Three Months Into Recovery

It has been three months since my concussion.

A month ago, I thought it might just be another week or two until I was back to normal. This wasn’t the case. Despite multiple doctors’ opinions to the contrary, the recovery has taken another two months, and it seems likely to be another month before I’m able to handle everything I once could. All in all, I was out of work completely for 2 entire weeks, and on half-time for another 11. Work has treated me very well during this time.

I’ve seen two different nurses and two different doctors at HUHS, including my PCP. I have not seen a specialist because everyone I saw uniformly recommended against seeing a specialist. One of them, Dr. Kenneth Gold, was also an incompetent moron and I recommend that anyone with a concussion avoid him. If you have an appointment and it turns out to be with him, walk out of the room and ask for your co-pay back.

I’ve been struggling with depression since week 3. Thankfully I started looking for a therapist right away, and there was an opening earlier than they expected, so I have had mental health support from about week 6. Without that I would have had a much harder time.

The most painful part of this was not the headaches, it was feeling like I wasn’t myself. In the worst days, I couldn’t do anything but sit in the dark. Ten minutes in bad lighting could turn even my best day into a bad day.

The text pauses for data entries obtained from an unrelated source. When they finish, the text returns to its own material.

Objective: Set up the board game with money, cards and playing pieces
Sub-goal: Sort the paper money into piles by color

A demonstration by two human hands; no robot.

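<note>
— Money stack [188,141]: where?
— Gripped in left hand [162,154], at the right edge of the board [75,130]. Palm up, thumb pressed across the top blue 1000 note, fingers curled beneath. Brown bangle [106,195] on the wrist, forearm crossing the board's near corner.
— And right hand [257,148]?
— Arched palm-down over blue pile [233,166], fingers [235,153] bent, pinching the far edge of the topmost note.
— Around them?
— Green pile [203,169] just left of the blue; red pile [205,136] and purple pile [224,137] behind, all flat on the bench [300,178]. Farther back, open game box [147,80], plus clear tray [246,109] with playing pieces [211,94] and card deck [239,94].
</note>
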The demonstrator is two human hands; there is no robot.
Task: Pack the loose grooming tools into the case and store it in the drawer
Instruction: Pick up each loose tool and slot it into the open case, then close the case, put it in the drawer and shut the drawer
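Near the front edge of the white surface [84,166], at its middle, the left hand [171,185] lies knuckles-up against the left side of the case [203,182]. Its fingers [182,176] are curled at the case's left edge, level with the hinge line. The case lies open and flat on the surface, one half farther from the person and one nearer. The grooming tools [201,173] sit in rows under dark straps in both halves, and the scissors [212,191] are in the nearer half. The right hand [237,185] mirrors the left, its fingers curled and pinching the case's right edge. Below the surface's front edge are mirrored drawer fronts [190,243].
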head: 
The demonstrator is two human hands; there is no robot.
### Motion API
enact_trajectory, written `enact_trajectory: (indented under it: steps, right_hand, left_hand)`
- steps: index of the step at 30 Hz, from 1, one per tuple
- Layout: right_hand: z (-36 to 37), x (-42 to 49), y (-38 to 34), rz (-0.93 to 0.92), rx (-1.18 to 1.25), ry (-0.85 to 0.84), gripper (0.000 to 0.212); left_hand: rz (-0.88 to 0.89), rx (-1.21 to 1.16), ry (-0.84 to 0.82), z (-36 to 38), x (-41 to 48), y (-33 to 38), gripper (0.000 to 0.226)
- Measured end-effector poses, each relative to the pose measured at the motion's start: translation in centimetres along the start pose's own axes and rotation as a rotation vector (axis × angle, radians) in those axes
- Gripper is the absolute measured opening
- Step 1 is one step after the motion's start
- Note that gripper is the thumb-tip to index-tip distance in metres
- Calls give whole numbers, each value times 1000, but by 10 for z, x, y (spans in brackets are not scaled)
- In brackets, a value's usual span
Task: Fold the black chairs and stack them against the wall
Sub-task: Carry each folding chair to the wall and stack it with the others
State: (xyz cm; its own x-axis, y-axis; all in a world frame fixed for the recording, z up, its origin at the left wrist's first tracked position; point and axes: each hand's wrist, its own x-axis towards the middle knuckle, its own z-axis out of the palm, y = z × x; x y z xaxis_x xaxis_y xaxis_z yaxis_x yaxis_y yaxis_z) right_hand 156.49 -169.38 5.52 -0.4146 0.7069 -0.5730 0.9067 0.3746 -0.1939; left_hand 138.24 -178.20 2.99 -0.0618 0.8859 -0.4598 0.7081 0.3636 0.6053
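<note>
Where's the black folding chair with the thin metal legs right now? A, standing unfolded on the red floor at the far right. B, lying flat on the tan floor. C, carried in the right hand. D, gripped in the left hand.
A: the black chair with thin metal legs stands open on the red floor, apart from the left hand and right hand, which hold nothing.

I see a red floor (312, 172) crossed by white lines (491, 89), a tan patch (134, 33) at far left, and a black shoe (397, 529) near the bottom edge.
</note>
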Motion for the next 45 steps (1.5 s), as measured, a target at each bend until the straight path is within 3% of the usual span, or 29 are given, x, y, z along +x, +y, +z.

That meant walking into and then right back out of restaurants, sometimes five restaurants in a row, trying to find a place where my partner and I could eat dinner, all the while slowly becoming more hungry and less able to function. It meant saying “Let’s go for a walk” and then needing to go back inside and sit in the dark instead. It was incredibly frustrating, and I’m sure it was frustrating to others as well.

(You know how Edison bulbs have become popular again in the past 2-3 years? Those aren’t actually Edison bulbs. They’re shaped LEDs rather than incandescents, so they use a lot less power and every cafe loves them. Remembering this helped me avoid a lot of bad lighting.)

While the past two weeks have been mostly good, I’m still gun-shy, waiting for a bad day to come by again. A day when I’m unable to handle any sort of light, or when I’m light-headed for hours, unable to find a comfortable place even in my own house.

I remember the day I was able to read again. I never wanted to stop. I ended up overextending myself more than once because I couldn’t bring myself to walk away from the text. There were days when I used the computer until it started to hurt, then stopped… then read until that started to hurt, then wrote a little and that didn’t work, then listened to a podcast and that started to hurt too, and then I lay down in bed and that wasn’t enough either, so I just lay there with a cloth over my eyes. My yearning to be me again was painful and damaging, and that in and of itself was also hard to deal with.

My symptoms continue to change every 5-6 days. You might remember me saying that I had become hyper-sensitive to chemical effect on my brain (like salt, sugar, caffeine, etc.), and learned to distinguish the different headaches that came from a deficit of each one. That ability disappeared in another two weeks. The sensitivity was still there – I still got headaches – I just couldn’t tell why any more.

Thankfully this has currently been replaced by an over-sensitivity to sugar in particular. It’s easier to handle. My hope is that this will change too, but until it does, I have to take my coffee without sugar and save ice cream for rare occasions in small amounts. Being hungry also puts me immediately at risk. I need to eat small meals or snacks every three hours. Executive functioning is the first thing to go when my brain crashes. Strangely, cane sugar and fruit sugar seem to act differently, with cane sugar hitting me much worse.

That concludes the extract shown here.